El gran coleccionista. Las plumas con las que escribió el autor estaban, por supuesto, entre los tesoros que guardaba en su casa de Turín el mayor coleccionista del mundo, Piero Gondolo della Riva, un piamontés adinerado que mordió el anzuelo Verne a los trece años. Cuatro décadas después había reunido en torno a 30.000 objetos, que ahora ha vendido a la ciudad de Amiens. Tenía todo, o casi todo, lo que se podía tener: primeras ediciones, manuscritos, muebles, carteles. Una parte de la colección, la relacionada con la fiebre de los productos de «merchandising» que inauguró el fenómeno Verne, se expone ya en la Biblioteca de Amiens.

Della Riva nos guía, sin embargo, al sótano de la biblioteca. Un ascensor que sólo funciona con llave nos abre un territorio fascinante, casi tanto como la imaginación que derrochaba Verne. Vemos miles de objetos a la espera de decidir su destino, la casa del escritor o la propia biblioteca, desde el tintero que utilizaba Hetzel a la primera edición americana de «The floating island», o incluso dos decenas de series de cromos impresos y distribuidos en Barcelona a principios del XX. Piero Gondolo della Riva explica que, con diecinueve años, compartió una cena en la casa del editor en Sèvres con los herederos de Verne y de Hetzel, rodeado de miles de objetos que hubieran hecho perder la cabeza a cualquier coleccionista. Con el correr de los años, pudo comprar muchos de ellos, que pasaron a decorar su palacete de Turín. «¿Por qué los he vendido? No tengo una respuesta rotunda, pero quizá pueda plantear dos razones: porque no quería que, tras mi muerte, se dispersaran, y porque pretendo dedicarme a otras cosas, sobre todo a un museo del futuro y la literatura que crearé en Turín».

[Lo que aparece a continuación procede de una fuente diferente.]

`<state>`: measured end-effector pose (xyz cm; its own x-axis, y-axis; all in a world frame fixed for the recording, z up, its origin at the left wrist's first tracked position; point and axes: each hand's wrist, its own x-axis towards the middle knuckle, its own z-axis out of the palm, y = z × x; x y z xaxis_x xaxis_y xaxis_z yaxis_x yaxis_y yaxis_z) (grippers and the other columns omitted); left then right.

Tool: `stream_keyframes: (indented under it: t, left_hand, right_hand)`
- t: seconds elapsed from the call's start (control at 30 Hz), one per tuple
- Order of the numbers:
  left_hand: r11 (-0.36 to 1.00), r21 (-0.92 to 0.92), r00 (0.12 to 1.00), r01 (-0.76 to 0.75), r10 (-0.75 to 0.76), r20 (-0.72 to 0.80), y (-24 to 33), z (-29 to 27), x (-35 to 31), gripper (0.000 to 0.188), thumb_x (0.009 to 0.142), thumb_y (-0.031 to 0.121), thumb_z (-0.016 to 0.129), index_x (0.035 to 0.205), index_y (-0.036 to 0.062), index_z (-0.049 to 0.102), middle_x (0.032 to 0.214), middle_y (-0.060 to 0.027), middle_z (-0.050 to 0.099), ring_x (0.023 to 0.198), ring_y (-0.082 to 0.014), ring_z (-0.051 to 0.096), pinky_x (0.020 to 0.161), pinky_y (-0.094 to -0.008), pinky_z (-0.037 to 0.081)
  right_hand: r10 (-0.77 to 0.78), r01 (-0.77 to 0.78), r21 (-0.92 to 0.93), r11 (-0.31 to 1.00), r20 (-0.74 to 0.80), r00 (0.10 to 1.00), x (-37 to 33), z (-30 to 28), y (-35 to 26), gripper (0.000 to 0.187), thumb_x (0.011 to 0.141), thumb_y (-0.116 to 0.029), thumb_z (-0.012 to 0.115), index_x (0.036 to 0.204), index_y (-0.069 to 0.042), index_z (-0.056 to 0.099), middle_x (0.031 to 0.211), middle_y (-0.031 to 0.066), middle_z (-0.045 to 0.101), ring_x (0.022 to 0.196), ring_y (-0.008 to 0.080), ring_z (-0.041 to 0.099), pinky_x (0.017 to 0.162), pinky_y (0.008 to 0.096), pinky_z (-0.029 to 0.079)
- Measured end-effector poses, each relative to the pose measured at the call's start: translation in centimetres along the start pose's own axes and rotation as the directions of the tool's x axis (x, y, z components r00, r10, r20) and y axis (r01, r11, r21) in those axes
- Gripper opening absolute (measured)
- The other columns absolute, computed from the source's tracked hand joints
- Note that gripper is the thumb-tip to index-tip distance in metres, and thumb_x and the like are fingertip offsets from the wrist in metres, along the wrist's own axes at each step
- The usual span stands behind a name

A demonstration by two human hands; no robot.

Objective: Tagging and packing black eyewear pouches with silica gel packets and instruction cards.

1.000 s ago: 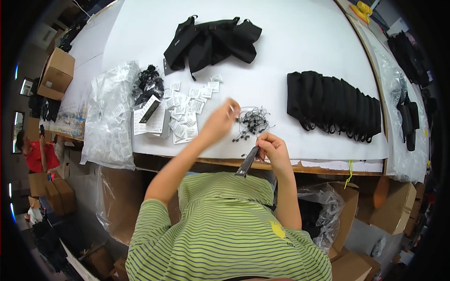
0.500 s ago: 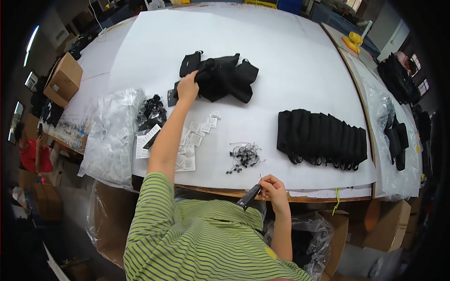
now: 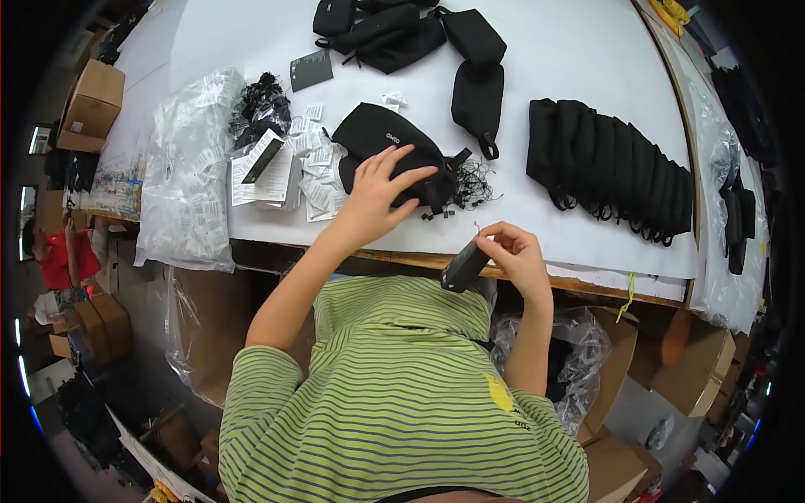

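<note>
My left hand (image 3: 377, 197) lies with its fingers spread over a black zip pouch (image 3: 377, 134) near the table's front edge. The pouch has a small pale mark on its face and covers part of a tangle of black tag strings (image 3: 475, 184). Just off the table edge, my right hand (image 3: 518, 256) pinches the string end of a black hang tag (image 3: 464, 267), which slants down to the left. Farther back lie several loose black pouches (image 3: 394, 42). To their right, two more black pouches (image 3: 478, 92) lie end to end.
A row of black pouches (image 3: 604, 159) stands packed together at right. Left are a clear plastic bag (image 3: 180, 176) of labels, white paper slips (image 3: 314, 168), a stack of printed cards (image 3: 267, 180) and a dark string bundle (image 3: 260, 109). A black card (image 3: 311, 70) lies behind them.
My left hand has come back from the far heap toward me, and a pouch now lies in front of me over part of the strings. My right hand still holds the tag. The view has shifted.
</note>
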<state>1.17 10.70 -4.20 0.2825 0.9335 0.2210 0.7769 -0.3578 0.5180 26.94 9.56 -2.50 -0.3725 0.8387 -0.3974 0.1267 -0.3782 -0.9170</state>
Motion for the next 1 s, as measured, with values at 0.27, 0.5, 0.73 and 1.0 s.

El futuro era el presente. En Amiens se ha inaugurado ya una segunda exposición, «Les enfants du Capitaine Verne», sobre la ficción y la realidad del escritor, sonidos e imágenes que nos trasladan al espacio, al mundo submarino o al centro de la Tierra. Un cóctel entre lo que el autor soñó y lo que la ciencia nos ha aportado en las últimas décadas. En realidad, Verne situó sus textos en el mañana menos de lo que se cree (sólo lo hizo en «París en el siglo XX», novela que no le gustó demasiado a Hetzel y que se publicó mucho después de su muerte, en 1994), pero el calificativo de «visionario del futuro» siempre le acompañó, como puede apreciarse en esta muestra abierta en el centro Imaginaire.

En Verne, el futuro era el presente. O, por decirlo mejor, las posibilidades que se intuían con los adelantos técnicos que empezaban a existir en aquellos años de fiebre creativa. El escritor leía a diario una docena de periódicos y revistas científicas, se preocupaba, como concejal del Ayuntamiento, de la gestión de los espectáculos y las artes en la ciudad; inauguró el bellísimo circo permanente de Amiens; paseaba por la imponente catedral, patrimonio de la Humanidad, camino del teatro, inaugurado en 1780... Vivía, al cabo, su «ciudad ideal».